Die Nacht kam, sie ritten nach Hause, wo sich eine Tanzgesellschaft von Damen befand, denn die Gemahlin des Don Antonio, die ebenso aufgeräumt als schön und verständig war, hatte einige Freundinnen zu sich eingeladen, damit sie ihrem Gaste Ehre erwiesen und sich an seinen unerhörten Narrheiten ergötzten. Es kamen verschiedene, die Abendmahlzeit war prächtig, und um zehn Uhr wurde der Ball eröffnet. Unter diesen Damen waren zwei, die zu Schelmereien und Possen aufgelegt waren, und ob sie gleich durchaus sittsam waren, konnten sie dennoch leichtfertig scheinen, um Veranlassung zu geben, daß ohne Widerwärtigkeit der Scherz alle erheitere. Diese wetteiferten miteinander, den Don Quixote zum Tanze aufzufordern, den sie nicht nur am Leibe, sondern auch in der Seele ermatteten. Es war merkwürdig, die Gestalt des Don Quixote zu sehen, so hoch, ausgereckt, dürr, bleich, mit engen Kleidern, ohne Anstand zum Tanz und äußerst schwerfällig. Die ausgelassenen Weiber bewarben sich wie heimlich um ihn, und er verschmähte sie ebenso heimlich; da er sich aber von ihren Zärtlichkeiten mehr bedrängt sah, rief er mit lauter Stimme: »Fugite, partes adversae! Laßt mich in Ruhe, ungeziemende Gedanken, fort von mir, Ihr Damen, mit Euren Wünschen! denn diejenige, welche meine Seele regiert, die unvergleichliche Dulcinea von Toboso, gibt es nicht zu, daß andere Reize als die ihrigen mich zum Sklaven machen.« Und mit diesen Worten setzte er sich in die Mitte des Saals auf die Erde nieder, ermüdet und zermalmt von der Arbeit des Springens. Don Antonio veranstaltete, daß man ihn in sein Bett trug, und der erste, der ihn anfaßte, war Sancho, welcher sagte: »Nun wißt Ihr's doch, mein gnädiger Herr, daß Ihr gesprungen habt; meint Ihr, daß alle tapfern Leute tänzerisch sind und alle irrenden Ritter springerisch?
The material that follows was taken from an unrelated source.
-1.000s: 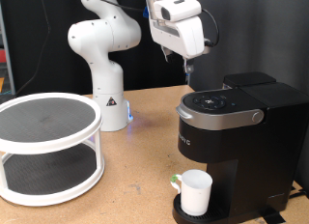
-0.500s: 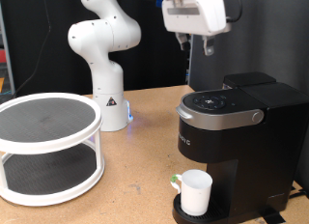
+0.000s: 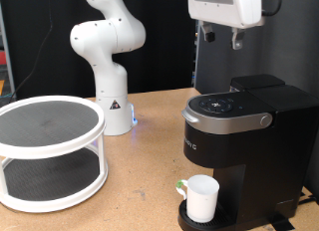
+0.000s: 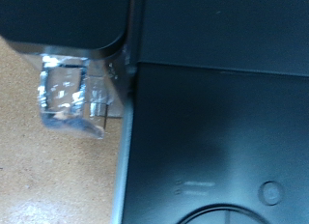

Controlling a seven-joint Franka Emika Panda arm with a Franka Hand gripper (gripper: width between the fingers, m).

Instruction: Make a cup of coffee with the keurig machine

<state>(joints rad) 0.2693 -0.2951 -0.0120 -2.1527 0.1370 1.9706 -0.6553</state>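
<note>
The keurig machine point(image 3: 239, 131) is large and matte black, with its lid down and its round button panel point(image 3: 224, 105) on top. It stands at the exterior view's right. The cup point(image 3: 202, 198), a small white mug with a green mark by its handle, stands on the drip tray under the spout. My gripper point(image 3: 220, 37) hangs high above the machine's rear part, fingers apart and empty. The wrist view shows the machine's black top point(image 4: 212, 137) from above; the fingers do not show there.
A white two-tier round rack point(image 3: 50, 151) stands at the exterior view's left on the wooden table point(image 3: 150, 181). The arm's white base point(image 3: 110, 92) is behind it. In the wrist view a clear plastic part point(image 4: 70, 94) sits beside the machine.
My gripper has moved up and towards the exterior view's right, from above the button panel to above the machine's rear. The cup and the machine have not moved.
</note>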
Nun, wenn Ihr das geglaubt habt, so seid Ihr im Irrtum gewesen; es gibt manchen, der sich untersteht, einen Riesen totzuschlagen, und der darum doch keine Kapriole schneiden kann; wär es darauf angekommen, einen Klatschtanz mit den Sohlen zu machen, so hätte ich mich für Euch einstellen können, denn mit den Sohlen kann ich klatschen wie ein Engel; aber im Tanzen bin ich auch nur ein Stümper.«

Mit diesen und andern Reden brachte Sancho alle zum Lachen, die auf dem Balle waren, er schaffte seinen Herrn ins Bett und deckte ihn warm zu, damit er die Erkältung von seinem Tanze ausschwitzen möchte.
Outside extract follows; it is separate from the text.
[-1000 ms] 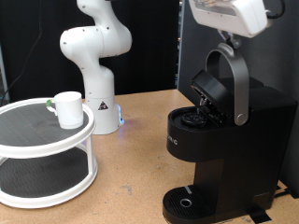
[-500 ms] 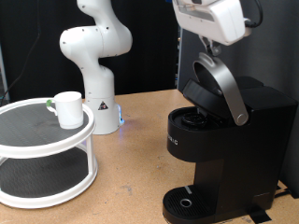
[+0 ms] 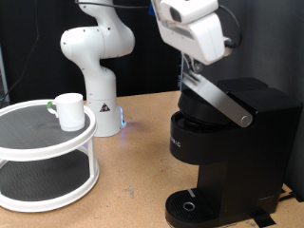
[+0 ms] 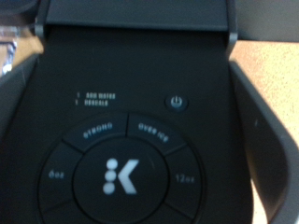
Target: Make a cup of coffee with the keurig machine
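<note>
The black keurig machine point(image 3: 223, 152) stands at the exterior view's right, its silver-grey handle point(image 3: 218, 100) tilted low over the nearly closed lid. My gripper point(image 3: 190, 71) hangs under the white hand just above the handle's upper end; its fingers are mostly hidden. The wrist view is filled by the machine's top panel point(image 4: 121, 173) with its round button ring and a power button point(image 4: 179, 102); no fingers show there. The white cup point(image 3: 68, 110) stands on the top tier of a round white shelf point(image 3: 28, 142) at the left, far from the gripper.
A white robot arm base point(image 3: 100, 66) stands behind the shelf at the back. The wooden table point(image 3: 133, 180) lies between the shelf and the machine. The circular drip tray point(image 3: 190, 205) at the machine's base has nothing on it.
The handle and lid have swung down from upright and open to nearly closed. My hand has moved left and down in the exterior view, following the handle.
</note>
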Available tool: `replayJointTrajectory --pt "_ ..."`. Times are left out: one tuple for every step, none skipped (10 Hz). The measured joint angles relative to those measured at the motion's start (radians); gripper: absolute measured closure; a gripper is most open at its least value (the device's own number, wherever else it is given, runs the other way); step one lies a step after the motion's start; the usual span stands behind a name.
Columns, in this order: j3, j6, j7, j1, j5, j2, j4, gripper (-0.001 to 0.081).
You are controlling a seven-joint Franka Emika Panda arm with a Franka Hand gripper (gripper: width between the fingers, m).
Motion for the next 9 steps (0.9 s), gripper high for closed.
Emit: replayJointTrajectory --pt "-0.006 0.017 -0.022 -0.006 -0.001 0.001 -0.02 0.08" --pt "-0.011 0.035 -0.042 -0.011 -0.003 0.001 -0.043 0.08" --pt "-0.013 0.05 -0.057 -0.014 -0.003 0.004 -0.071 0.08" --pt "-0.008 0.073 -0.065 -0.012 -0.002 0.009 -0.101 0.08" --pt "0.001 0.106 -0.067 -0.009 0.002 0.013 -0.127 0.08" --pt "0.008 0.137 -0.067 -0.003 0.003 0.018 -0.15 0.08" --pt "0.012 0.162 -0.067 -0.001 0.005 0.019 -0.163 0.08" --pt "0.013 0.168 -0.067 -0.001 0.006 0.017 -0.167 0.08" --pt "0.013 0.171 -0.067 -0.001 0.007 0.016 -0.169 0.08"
Am folgenden Tage schien es Don Antonio gut, die Probe mit dem bezauberten Kopfe anzustellen, deshalb verschloß er sich mit Don Quixote, Sancho und zwei andern Freunden, nebst den beiden Damen, die Don Quixote zu Boden getanzt hatten und die in dieser Nacht bei der Gemahlin des Don Antonio geblieben waren, in dem Zimmer, in welchem der Kopf war. Er sagte ihnen die Eigenschaft, welche er besäße, empfahl ihnen die Verschwiegenheit und erklärte, daß dieses der erste Tag sei, an welchem er[435] die Kraft des bezauberten Kopfes versuchen wolle; außer den beiden Freunden des Don Antonio wußte keiner weiter um das Wesen mit dem Kopfe, und wenn es diesen Freunden Antonio nicht entdeckt hätte, so würden sie unvermeidlich in dasselbe Erstaunen verfallen sein, in welches die übrigen gerieten: so geschickt und künstlich war die Einrichtung.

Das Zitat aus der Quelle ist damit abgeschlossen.